WORK INSTRUCTION =>
Would you please copy each line of the data in which the string "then" occurs?

COLLECTED DATA =>
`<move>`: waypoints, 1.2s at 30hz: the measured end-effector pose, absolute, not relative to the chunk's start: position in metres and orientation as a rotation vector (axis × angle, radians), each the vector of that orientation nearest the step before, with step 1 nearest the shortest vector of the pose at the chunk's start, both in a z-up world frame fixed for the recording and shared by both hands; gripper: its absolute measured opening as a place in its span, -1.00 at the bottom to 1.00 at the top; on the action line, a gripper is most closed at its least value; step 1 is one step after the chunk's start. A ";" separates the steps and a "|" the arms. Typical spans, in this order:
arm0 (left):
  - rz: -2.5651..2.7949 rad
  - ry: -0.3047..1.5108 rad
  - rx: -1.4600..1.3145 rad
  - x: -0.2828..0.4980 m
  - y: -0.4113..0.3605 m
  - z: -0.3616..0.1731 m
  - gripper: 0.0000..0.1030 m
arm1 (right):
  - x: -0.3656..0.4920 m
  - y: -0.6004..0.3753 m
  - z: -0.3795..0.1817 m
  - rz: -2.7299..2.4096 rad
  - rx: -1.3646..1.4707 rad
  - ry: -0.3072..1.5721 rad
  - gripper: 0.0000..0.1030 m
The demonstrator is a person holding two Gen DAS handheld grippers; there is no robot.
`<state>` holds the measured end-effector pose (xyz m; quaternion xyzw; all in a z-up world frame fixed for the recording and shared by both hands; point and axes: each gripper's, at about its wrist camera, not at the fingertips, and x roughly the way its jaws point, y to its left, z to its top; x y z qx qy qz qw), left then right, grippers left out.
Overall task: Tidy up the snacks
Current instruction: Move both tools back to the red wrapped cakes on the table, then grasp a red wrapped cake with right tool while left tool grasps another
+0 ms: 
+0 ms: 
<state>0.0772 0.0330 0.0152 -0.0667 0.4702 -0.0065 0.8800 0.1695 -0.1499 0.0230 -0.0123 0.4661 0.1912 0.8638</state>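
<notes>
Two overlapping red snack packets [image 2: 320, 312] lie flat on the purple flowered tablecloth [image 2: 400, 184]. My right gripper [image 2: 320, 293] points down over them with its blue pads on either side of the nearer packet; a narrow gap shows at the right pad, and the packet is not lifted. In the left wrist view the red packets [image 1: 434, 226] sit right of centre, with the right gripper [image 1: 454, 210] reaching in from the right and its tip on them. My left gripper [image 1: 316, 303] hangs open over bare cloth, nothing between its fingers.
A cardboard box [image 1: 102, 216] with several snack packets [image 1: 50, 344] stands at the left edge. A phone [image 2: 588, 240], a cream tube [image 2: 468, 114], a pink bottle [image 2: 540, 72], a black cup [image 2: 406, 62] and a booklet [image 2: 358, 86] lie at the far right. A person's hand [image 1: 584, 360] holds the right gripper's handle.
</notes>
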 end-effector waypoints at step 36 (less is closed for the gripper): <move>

ANSWER TO THE PROBLEM =>
`<state>` holds the measured end-effector pose (xyz m; quaternion xyzw; all in a z-up world frame fixed for the recording and shared by both hands; point and axes: each gripper's, at about its wrist camera, not at the fingertips, and x roughly the way its jaws point, y to its left, z to its top; x y z qx qy qz qw), left then right, grippers left out.
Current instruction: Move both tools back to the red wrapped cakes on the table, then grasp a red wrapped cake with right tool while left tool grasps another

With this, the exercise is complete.